> [Your objective]
Once you have located the line containing "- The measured" in the material below, return it exactly along with each line after it through the line containing "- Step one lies".

> [Provided material]
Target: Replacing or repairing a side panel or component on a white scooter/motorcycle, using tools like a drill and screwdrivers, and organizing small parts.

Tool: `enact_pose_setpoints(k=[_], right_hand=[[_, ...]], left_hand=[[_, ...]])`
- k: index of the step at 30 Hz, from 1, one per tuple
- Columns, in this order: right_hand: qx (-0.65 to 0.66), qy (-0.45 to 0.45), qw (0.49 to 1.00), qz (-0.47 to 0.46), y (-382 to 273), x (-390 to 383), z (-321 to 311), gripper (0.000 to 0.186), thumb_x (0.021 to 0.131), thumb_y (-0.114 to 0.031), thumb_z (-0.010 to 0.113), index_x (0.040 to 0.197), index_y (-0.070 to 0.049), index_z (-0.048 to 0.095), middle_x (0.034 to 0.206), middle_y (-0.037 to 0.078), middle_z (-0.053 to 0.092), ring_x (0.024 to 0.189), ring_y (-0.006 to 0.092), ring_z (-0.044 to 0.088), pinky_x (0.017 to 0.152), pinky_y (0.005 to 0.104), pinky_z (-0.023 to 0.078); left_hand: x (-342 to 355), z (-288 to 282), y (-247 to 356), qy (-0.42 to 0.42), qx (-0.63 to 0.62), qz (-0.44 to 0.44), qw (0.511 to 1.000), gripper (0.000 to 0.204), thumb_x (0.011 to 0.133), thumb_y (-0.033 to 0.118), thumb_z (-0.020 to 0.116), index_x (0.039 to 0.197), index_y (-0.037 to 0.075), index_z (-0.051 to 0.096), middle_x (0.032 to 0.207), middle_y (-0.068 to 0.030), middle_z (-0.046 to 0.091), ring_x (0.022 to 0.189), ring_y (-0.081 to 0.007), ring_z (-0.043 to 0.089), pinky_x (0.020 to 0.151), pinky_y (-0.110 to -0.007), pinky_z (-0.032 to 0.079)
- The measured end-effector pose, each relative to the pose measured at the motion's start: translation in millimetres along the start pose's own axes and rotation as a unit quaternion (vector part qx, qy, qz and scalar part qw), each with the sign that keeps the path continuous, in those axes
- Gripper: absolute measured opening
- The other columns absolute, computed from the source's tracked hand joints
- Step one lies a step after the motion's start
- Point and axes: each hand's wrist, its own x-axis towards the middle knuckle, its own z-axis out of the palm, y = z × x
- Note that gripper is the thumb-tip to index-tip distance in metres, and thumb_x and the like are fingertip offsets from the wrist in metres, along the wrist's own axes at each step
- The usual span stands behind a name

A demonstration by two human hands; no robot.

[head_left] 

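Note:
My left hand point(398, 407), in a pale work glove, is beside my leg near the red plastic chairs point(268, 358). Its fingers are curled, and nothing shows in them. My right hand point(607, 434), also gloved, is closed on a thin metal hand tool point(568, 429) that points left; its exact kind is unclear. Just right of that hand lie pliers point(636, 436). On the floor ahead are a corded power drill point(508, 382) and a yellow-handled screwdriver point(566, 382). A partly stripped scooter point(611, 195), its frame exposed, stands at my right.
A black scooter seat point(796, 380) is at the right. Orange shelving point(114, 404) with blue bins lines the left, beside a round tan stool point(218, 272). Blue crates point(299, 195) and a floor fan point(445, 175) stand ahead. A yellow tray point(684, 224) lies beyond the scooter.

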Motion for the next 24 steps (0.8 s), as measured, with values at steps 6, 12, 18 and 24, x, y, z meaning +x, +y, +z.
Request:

> [Written answer]
- The measured end-effector pose, each relative to the pose measured at the motion's start: translation in millimetres along the start pose's own axes and rotation as a unit quaternion (vector part qx, qy, qz and scalar part qw), each with the sign that keeps the path continuous, in those axes
- Gripper: absolute measured opening
- The other columns absolute, computed from the source's tracked hand joints
- Step one lies a step after the motion's start

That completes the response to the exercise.